* **EXERCISE**: Everything in the data below is left aside except the lines from the one containing "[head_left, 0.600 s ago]" through the one containing "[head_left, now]"; repeat those exactly.

* **RECORDED DATA**:
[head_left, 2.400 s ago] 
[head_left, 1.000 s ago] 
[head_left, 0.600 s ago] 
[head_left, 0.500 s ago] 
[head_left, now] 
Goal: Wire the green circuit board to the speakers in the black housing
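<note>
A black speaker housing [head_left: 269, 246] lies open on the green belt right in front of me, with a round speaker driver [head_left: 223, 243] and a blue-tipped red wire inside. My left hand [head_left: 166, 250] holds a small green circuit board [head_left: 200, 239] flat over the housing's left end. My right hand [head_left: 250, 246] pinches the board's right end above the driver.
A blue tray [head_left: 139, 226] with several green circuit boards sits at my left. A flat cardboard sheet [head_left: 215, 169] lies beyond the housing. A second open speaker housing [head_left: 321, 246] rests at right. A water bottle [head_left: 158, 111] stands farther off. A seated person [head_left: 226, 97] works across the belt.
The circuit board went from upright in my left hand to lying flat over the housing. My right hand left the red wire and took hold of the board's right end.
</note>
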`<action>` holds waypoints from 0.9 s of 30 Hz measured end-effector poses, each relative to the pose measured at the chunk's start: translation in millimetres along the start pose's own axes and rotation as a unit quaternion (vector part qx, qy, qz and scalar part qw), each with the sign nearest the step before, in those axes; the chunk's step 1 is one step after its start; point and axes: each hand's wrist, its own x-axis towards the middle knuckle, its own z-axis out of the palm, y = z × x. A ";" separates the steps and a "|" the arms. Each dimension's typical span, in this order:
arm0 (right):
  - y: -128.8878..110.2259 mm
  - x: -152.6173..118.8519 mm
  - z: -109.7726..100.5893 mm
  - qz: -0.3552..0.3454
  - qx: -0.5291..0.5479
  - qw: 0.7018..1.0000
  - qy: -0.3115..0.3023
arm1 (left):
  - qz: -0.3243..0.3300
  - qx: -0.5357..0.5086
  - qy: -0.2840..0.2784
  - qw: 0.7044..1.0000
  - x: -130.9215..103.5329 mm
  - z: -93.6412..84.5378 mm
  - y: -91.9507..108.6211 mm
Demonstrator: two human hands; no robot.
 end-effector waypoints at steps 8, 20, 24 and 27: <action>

* **ANSWER BELOW**:
[head_left, 0.600 s ago] 
[head_left, 0.500 s ago] 
[head_left, now] 

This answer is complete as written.